### [Your task]
Your answer must be every line of the data that holds the string "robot".

***** Dataset extract *****

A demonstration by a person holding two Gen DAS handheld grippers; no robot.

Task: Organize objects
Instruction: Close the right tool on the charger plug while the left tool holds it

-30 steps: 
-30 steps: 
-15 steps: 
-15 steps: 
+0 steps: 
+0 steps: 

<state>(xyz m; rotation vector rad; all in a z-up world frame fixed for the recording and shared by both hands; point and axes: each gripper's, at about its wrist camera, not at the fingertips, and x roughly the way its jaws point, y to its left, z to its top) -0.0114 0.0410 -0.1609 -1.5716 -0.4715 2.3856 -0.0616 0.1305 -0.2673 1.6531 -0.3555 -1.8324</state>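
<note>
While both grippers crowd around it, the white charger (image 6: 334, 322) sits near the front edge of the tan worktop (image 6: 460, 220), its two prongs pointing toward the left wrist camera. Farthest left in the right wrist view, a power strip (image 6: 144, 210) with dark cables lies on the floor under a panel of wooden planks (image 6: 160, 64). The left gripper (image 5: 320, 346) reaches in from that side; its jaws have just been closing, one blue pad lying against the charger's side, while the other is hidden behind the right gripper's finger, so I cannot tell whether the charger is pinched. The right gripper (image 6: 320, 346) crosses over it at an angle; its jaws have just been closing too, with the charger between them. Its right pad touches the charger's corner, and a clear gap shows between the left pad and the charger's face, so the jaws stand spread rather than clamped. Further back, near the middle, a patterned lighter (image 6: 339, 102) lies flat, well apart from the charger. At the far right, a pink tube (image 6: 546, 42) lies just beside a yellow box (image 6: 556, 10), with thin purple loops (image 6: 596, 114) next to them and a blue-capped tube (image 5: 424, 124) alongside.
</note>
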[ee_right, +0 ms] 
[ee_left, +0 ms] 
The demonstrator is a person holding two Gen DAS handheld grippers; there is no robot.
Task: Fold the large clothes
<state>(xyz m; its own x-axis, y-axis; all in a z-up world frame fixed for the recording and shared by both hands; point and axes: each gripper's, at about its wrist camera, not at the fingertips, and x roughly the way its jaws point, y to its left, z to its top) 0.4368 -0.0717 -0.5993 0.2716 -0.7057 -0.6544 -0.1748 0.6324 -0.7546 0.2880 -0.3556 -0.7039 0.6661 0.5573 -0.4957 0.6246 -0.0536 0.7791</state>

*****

### [Written solution]
A demonstration by a person holding two Gen DAS handheld grippers; no robot.
The demonstrator is a person holding two Gen DAS handheld grippers; there is no robot.

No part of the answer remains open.